Kenora Great War Project

 

Personal Details
Date of BirthSeptember 30, 1876
Place of BirthMelrose, Roxburghshire
CountryScotland
Marital StatusSingle
Trade / CallingShipper at Lake of the Woods Milling Company
ReligionUnknown
Service Details
Regimental Number36231
BattalionRoyal Scots Fusiliers
ForceBritish Army
BranchBritish Infantry
Enlisted / ConscriptedEnlisted
Place of EnlistmentDundee, Scotland
Age at Enlistment40
Theatre of ServiceEurope
Prisoner of WarNo
Survived WarYes
Death Details
Date of DeathJune 12, 1937
Age at Death60
Buried AtLake of the Woods Cemetery, Kenora, Ontario
Plot40E-29-1

Currie, Benjamin William

Benjamin William Currie, the eldest child of William and Emily Currie was born on 30 September 1876 in Melrose, Scotland. His father worked in the wool business as a packer and a dyer.  Benjamin’s siblings included: Andrew (b. 1880), Eliza (b. 1882), Rowland (b. 1883), Charles (b. 1888) and George (b. 1889) and Evelyn (b. 1894). In 1904 Benjamin immigrated to Canada and settled in Keewatin, Ontario where he found work as a flour mill labourer at the Lake of the Woods Milling Company.

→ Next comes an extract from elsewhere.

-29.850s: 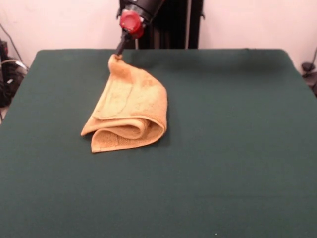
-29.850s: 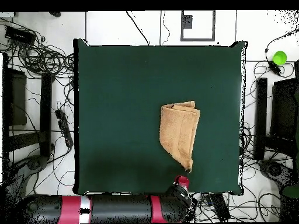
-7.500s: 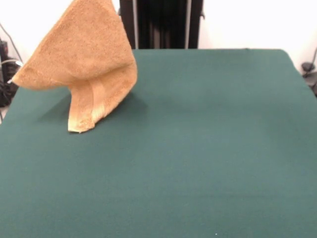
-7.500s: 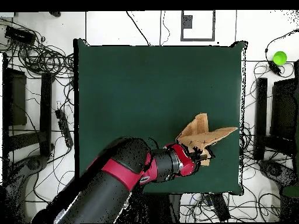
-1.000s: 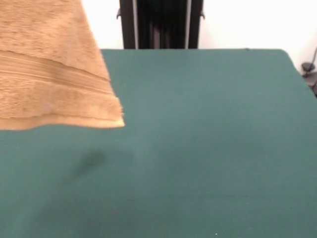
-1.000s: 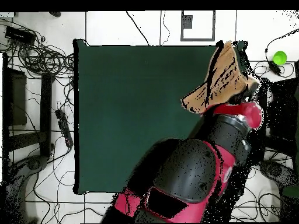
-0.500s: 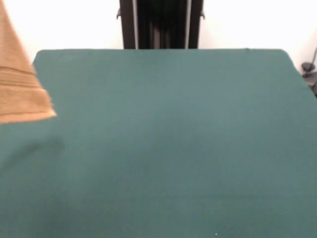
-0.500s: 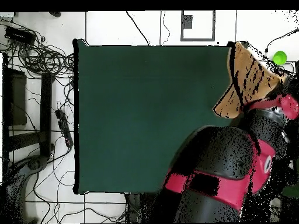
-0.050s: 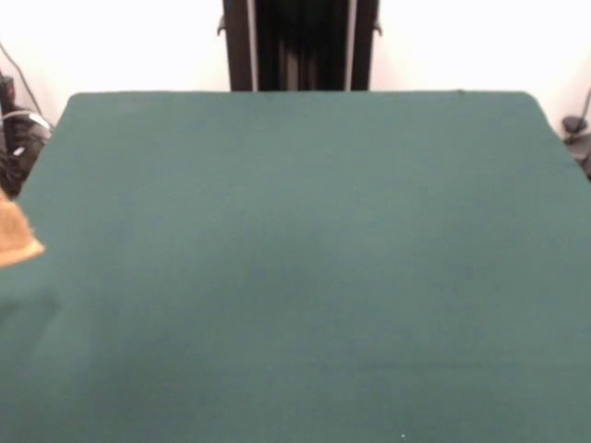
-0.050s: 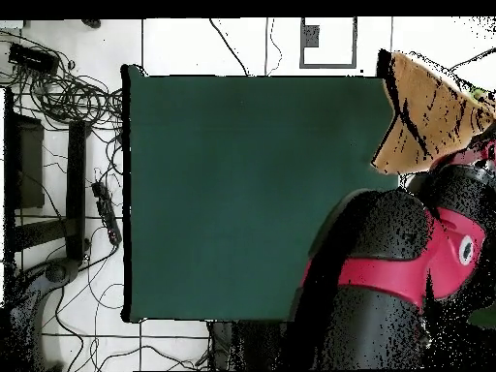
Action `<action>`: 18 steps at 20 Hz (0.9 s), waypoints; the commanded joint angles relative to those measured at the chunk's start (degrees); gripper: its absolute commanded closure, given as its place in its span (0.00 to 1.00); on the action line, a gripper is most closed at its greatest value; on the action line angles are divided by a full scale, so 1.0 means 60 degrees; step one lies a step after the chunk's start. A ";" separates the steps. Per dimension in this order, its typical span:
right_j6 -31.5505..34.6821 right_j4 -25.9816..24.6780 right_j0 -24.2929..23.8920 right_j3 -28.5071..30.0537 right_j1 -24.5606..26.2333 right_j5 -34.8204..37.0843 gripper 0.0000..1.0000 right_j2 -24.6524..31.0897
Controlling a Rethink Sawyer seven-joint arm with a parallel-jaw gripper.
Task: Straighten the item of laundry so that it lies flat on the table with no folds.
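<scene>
the towel (image 10: 426,111) has swung out past the desk (image 10: 242,194) edge, leaving the desk bare; flattening is no nearer. claw state: cannot tell.

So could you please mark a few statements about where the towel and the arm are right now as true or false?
1. The towel lies flat in the middle of the table. False: it is held up at one side edge of the table, and mostly out past it in the overhead view.
2. In the front view only a small orange-tan bit of the towel shows at the left edge. True.
3. The arm reaches in over a corner of the table in the overhead view. True.
4. The overhead view clearly shows the jaws wide open. False: the jaws cannot be made out.
5. The towel's white label is plain to see. False: no label can be made out.
</scene>
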 commanded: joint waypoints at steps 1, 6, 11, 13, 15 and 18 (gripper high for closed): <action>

When WW1 broke out, Benjamin tried to enlist with the Canadian army in 1914, 1915 and again in 1916, but he was turned down because he did not pass the medical examination.  His age (approaching 40) was also a factor. He even tried to join the forestry and labour battalions with no success.  So, Benjamin arranged his own passage back to Scotland sailing from St. John’s New Brunswick aboard the S.S. Scotian.  He intended to join ‘one of the brave highland regiments’ in his home country.  However, on 09 January 1917 when he enlisted at Dundee, Scotland he was put in the 10th Works Battalion of the Royal Scottish Fusiliers.  In March of 1917 he was transferred to the 40th Labour Company and sent to France where he served for two years.

Upon his discharge on 01 April 1919, Benjamin resided in Darnick, Melrose, Scotland.  He got a letter from T.J Cherry of the Lake of the Woods Milling Company stating his ‘old position in the shipping department was still open and his services were required at the earliest possible moment’. Benjamin applied to have his passage back to Canada paid by the military and returned to Keewatin.

The 1921 Canadian Census shows Benjamin living on Ottawa Street, Keewatin working as a shipper at the flour mill.  He remained single. During the winter of 1936-37 Benjamin drowned in the Winnipeg River.  His body was recovered near the Norman dam on 12 June 1937.  On his death record a notation of ‘suicide’ was made by the coroner.  Benjamin is buried in Lake of the Woods Cemetery, Kenora, Ontario.